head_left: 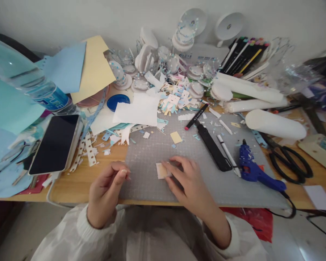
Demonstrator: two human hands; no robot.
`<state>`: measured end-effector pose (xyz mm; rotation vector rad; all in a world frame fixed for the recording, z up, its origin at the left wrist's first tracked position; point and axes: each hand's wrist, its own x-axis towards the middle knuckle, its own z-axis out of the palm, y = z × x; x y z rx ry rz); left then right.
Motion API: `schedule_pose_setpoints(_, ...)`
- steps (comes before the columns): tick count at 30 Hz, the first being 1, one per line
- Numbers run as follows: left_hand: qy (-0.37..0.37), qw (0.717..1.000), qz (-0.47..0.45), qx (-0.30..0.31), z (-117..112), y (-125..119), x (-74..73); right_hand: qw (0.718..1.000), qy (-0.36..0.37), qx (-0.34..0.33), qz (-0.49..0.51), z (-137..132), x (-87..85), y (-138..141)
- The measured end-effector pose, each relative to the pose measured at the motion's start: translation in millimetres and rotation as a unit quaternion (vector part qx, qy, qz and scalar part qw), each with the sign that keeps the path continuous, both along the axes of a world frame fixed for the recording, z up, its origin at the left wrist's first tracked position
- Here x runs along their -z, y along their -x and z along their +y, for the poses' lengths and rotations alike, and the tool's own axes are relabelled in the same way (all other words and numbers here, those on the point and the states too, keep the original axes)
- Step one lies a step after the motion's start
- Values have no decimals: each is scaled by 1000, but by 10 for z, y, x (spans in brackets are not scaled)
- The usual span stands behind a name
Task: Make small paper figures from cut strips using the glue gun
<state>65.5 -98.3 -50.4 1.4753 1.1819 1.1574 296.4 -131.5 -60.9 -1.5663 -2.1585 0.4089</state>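
Note:
Near the front edge of the grey cutting mat (146, 152), a small square piece of paper (161, 171), white with a pale yellow middle, lies flat. My right hand (188, 181) has its thumb and index fingertip on the right side of this square. Left of it, my left hand (108, 190) is raised a little with thumb and index finger pinched together; whatever may be between them is hidden or too small to name. A yellow paper square (176, 137) rests on the mat beyond the right hand.
To the right lie a black cutter (213, 148), a white pen (228, 154), a blue glue gun (256, 168) and black scissors (288, 163). A phone (55, 143) and water bottle (51, 90) are on the left. Cut paper pieces (176, 96) are heaped at the back.

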Motion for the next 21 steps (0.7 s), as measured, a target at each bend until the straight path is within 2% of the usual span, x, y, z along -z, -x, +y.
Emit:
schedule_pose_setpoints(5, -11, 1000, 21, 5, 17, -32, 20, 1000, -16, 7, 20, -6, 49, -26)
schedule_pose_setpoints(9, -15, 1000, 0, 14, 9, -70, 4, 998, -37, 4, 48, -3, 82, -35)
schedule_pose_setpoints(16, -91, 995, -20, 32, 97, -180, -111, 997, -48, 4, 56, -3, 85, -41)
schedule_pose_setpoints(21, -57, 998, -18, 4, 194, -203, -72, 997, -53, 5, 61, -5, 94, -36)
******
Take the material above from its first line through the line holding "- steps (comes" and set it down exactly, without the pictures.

• _FINISHED EXERCISE_
head_left: 
Demonstrator: two human hands; no robot.
`<state>`: measured end-effector pose (xyz mm; rotation vector rad; all in a world frame fixed for the recording, z up, its origin at the left wrist's first tracked position; point and axes: each hand's wrist, its own x-axis towards the middle knuckle, its own z-axis out of the palm, y = z × x; x y z rx ry rz); left then right.
Motion API: `schedule_pose_setpoints(_, ...)`
- steps (comes before the columns): tick count at 30 Hz, the first being 1, one per line

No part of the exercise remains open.